Эмма наклонилась, чтобы залезть в мешок, и выудила верхний кувшин. Это был пивной кувшин, грубо раскрашенная посудина из толстой глины. На нем был нарисован отталкивающе тучный джентльмен в бриджах и треуголке.
– Боже! – воскликнула Эмма.
– У него там есть друг, – сказал Корби.
– Я не верю этому. У него не может быть друзей.
– Приятельница, – настаивал Корби. Левой рукой он открыл бардачок и вручил ей фонарик. – Посмотрите.
Она нашла ее почти сразу, еще более жирную леди, и установила их рядом на заднем сиденье.
– Это очаровательно, – сказала она. Он, должно быть, покупал каждый кувшин, который ему встречался. Она осветила фонариком кувшин, который держала теперь. – Здесь есть экземпляр отвратительного цвета.
– Неужто? – Это прозвучало так, как будто он не верит ей.
Но вдруг она наткнулась на коричневый блестящий кувшин, который мог придать любому молоку богатый сливочный оттенок, и сказала не шутя:
– О, мне нравится.

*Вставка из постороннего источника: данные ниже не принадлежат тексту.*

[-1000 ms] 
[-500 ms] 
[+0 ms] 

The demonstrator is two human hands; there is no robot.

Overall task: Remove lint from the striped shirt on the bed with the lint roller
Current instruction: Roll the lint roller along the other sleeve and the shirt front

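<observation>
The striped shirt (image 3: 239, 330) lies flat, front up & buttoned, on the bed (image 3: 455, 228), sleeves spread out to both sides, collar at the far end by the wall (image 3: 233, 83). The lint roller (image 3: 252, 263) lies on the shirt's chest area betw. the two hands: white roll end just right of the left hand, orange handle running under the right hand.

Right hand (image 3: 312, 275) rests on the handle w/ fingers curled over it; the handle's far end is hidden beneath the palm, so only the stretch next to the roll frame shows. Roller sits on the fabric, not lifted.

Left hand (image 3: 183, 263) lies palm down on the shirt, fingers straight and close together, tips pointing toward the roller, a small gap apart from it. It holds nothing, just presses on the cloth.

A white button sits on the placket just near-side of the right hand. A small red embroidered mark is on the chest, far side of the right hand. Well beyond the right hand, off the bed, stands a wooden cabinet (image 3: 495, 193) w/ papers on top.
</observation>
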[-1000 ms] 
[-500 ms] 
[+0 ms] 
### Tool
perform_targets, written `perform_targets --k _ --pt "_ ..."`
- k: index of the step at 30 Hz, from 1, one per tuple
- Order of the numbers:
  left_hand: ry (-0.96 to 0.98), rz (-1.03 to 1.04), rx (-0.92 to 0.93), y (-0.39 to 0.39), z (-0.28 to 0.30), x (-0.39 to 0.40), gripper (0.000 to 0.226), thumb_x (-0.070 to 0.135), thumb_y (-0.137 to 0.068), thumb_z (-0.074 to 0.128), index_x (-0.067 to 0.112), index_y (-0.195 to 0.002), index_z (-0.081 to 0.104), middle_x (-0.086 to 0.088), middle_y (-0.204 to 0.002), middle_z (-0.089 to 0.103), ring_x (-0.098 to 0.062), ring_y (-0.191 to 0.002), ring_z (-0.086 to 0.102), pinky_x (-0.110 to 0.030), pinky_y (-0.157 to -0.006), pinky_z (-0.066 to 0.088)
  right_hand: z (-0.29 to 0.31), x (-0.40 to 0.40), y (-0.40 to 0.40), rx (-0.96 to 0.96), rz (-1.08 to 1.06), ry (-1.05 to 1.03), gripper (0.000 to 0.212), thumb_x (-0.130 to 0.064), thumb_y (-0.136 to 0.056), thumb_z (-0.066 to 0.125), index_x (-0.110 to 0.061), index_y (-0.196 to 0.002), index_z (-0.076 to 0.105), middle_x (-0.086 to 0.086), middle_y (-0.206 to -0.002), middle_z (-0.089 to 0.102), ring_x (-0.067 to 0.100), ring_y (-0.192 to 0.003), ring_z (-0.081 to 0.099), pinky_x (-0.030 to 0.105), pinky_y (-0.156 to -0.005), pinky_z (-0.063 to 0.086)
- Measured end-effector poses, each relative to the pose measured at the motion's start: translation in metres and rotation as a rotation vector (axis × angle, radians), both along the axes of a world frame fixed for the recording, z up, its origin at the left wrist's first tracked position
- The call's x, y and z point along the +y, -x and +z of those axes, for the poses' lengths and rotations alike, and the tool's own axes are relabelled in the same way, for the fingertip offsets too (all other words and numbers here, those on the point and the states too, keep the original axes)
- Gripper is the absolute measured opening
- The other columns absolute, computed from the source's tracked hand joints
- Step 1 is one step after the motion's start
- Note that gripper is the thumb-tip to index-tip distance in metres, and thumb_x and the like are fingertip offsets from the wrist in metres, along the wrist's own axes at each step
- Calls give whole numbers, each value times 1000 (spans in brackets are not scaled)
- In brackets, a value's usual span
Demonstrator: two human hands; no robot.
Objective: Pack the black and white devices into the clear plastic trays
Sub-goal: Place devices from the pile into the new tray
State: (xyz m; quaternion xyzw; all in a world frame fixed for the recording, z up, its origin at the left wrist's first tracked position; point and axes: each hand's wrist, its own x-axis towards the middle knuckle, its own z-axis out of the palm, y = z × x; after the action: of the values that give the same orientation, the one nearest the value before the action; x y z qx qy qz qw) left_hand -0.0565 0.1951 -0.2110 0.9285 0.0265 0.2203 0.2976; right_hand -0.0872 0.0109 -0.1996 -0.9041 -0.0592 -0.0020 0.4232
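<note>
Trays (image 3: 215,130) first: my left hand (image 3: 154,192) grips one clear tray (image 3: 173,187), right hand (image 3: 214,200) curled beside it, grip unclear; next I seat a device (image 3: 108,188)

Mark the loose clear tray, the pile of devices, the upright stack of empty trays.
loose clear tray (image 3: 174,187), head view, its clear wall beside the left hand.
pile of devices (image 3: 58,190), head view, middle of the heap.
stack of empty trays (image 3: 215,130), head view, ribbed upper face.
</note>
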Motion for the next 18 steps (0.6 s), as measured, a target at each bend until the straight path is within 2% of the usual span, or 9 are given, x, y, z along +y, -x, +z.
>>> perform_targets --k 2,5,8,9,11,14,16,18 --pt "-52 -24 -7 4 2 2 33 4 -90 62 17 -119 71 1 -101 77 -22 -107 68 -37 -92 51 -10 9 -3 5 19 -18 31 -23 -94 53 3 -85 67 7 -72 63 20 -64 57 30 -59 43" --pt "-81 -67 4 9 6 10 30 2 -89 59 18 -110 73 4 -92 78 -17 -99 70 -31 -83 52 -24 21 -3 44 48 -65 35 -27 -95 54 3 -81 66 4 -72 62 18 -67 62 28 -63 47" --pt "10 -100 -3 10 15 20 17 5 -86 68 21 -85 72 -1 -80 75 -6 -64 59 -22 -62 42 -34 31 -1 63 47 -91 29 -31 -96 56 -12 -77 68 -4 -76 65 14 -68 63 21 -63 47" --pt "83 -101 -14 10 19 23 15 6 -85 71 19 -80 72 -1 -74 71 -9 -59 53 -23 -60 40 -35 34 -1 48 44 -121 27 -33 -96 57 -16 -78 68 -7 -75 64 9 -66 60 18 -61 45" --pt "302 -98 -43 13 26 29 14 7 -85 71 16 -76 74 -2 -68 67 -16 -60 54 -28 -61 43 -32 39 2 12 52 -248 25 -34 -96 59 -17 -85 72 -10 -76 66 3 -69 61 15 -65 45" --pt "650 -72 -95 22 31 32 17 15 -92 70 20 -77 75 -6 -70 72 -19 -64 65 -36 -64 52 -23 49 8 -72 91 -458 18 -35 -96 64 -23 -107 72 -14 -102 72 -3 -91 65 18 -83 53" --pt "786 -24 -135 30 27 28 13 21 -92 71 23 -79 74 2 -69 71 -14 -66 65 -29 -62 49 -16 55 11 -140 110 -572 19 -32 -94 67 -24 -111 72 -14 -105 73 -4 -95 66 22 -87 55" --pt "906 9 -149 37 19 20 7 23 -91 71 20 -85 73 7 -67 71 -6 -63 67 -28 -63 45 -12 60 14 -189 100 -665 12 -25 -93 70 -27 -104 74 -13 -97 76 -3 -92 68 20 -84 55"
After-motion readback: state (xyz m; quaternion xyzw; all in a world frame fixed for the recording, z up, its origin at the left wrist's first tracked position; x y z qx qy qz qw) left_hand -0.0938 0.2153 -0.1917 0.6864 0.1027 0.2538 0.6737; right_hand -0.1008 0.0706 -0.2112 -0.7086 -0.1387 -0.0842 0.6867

Могу я взять этот?
– Выбирайте, дорогая Эмма.
– Что вы собираетесь делать с остальными? Продадите на толкучке или оставите их для рождественских подарков? – спросила она.

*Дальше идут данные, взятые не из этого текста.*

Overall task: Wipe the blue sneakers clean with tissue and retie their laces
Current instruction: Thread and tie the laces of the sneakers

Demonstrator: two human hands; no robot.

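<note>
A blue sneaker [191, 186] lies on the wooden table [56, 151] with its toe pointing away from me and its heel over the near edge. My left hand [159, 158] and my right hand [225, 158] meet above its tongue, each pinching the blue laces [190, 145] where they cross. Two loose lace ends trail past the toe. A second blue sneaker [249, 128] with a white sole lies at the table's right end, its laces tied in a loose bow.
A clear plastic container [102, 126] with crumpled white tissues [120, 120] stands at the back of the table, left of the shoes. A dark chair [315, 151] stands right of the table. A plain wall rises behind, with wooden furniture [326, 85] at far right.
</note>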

– Рождество начнется немного раньше в этом году, – объявил Корби, когда они стали проезжать дома.
Он остановил автомобиль, вышел, открыл заднюю дверцу и взял мешок с заднего сиденья, вложив туда пару кувшинов с толстяками. Затем он пошел вдоль домов, ставя около каждого крыльца один кувшин. Утром жителей улицы порадует маленький сюрприз.

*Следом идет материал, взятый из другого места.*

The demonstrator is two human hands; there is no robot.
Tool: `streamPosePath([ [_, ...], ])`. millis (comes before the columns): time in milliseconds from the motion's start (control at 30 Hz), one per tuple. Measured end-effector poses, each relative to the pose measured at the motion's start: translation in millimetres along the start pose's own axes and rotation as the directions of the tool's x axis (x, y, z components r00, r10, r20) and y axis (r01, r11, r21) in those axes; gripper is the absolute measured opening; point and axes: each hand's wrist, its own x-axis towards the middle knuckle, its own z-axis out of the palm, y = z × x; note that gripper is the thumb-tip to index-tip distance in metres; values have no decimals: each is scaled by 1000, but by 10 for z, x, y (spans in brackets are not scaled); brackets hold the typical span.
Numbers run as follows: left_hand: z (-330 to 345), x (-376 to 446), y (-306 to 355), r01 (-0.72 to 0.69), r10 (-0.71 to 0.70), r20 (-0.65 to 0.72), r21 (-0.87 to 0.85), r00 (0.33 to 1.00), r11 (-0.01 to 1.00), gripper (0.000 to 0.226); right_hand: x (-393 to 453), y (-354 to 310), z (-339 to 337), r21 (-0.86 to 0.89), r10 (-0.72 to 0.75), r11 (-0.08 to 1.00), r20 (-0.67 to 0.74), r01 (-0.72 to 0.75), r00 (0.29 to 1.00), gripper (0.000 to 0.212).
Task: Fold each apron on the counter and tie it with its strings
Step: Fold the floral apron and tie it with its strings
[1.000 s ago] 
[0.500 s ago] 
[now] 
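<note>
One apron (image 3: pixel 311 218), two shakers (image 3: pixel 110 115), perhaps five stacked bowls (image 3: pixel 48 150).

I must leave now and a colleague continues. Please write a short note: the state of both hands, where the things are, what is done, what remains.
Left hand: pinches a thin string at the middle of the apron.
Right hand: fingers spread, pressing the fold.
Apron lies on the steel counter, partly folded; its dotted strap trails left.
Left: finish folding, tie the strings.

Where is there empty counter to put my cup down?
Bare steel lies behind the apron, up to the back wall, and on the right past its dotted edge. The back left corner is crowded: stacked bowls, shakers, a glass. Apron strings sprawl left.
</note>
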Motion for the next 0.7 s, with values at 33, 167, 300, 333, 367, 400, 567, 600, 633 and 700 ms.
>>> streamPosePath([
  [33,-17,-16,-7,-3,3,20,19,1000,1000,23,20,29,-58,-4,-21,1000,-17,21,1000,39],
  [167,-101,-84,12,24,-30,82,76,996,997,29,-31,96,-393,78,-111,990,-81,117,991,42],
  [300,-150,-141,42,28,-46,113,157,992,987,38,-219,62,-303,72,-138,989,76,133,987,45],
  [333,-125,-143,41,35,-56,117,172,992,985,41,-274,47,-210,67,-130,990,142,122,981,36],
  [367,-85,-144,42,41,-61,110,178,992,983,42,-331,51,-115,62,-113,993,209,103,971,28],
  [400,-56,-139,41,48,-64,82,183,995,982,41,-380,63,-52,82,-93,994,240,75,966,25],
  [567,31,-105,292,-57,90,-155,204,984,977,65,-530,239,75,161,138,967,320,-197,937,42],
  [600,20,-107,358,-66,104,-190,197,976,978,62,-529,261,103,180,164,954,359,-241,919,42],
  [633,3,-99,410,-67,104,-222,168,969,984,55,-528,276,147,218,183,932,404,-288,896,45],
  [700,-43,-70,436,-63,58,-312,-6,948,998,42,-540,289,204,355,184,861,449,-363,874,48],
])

Эмма сидела, опустив ветровое стекло, упершись в него подбородком, и смотрела на Корби. Корби взял розового медведя Тэдди и также положил его у порога. Тогда она выскочила из автомобиля и подбежала, чтобы вернуть Тэдди.
– Вы не можете оставить его на темном крыльце. Кувшины – ладно, но не его.
– Страшная ошибка, – покорно согласился Корби.
Хорошо было вернуться в теплую машину. Эмма посадила медвежонка к себе на колени. Она подарит его какому-нибудь ребенку, возможно племяннице Крисси.
Она хорошо провела день. С Корби было интересно. Только вот теперь было трудно представить, что этот человек написал те картины с мельницы.
«Все еще пишете картины?» – спросила его Бет. Он делал иллюстрации к журналу, в то время как работал на ярмарке. «Писал ли он картины?» – спрашивала сама себя Эмма. Хамстер, экс-заключенный, знает, что отец Корби – судья Арнольд Кемпсон и что Корби – его точная копия. «Сколько в нем людей? – недоумевала Эмма. – И который – настоящий?»
– Как насчет Бет? – спросила она.
– Что – насчет Бет?
– Мне сказали, что она сохнет по вас.
– На ярмарке мало кто будет сохнуть от любви, если нет надежды на взаимность.
Он не мог знать этого, он предполагал, но предполагал правдоподобно. Внезапно она поняла, что сильно утомлена и не может больше бороться с усталостью.
– Поспите полчасика, – посоветовал Керби.
Она была достаточно утомлена, чтобы заснуть, но возразила:
– Наверное, водителю плохо везти сонного пассажира ночью.
– Не волнуйтесь, – его голос не звучал утомленно, – я не поддаюсь внушению. Вы можете храпеть сколько душе угодно, гарантирую, что не сомкну глаз.
– Я не храплю!
– Спите, я скажу вам, если захрапите.
У нее немного болела голова, но сидеть откинувшись на сиденье было удобно. Она сказала:
– Откуда я знаю, может быть, вы расскажете всем в Хардичах, что я храплю?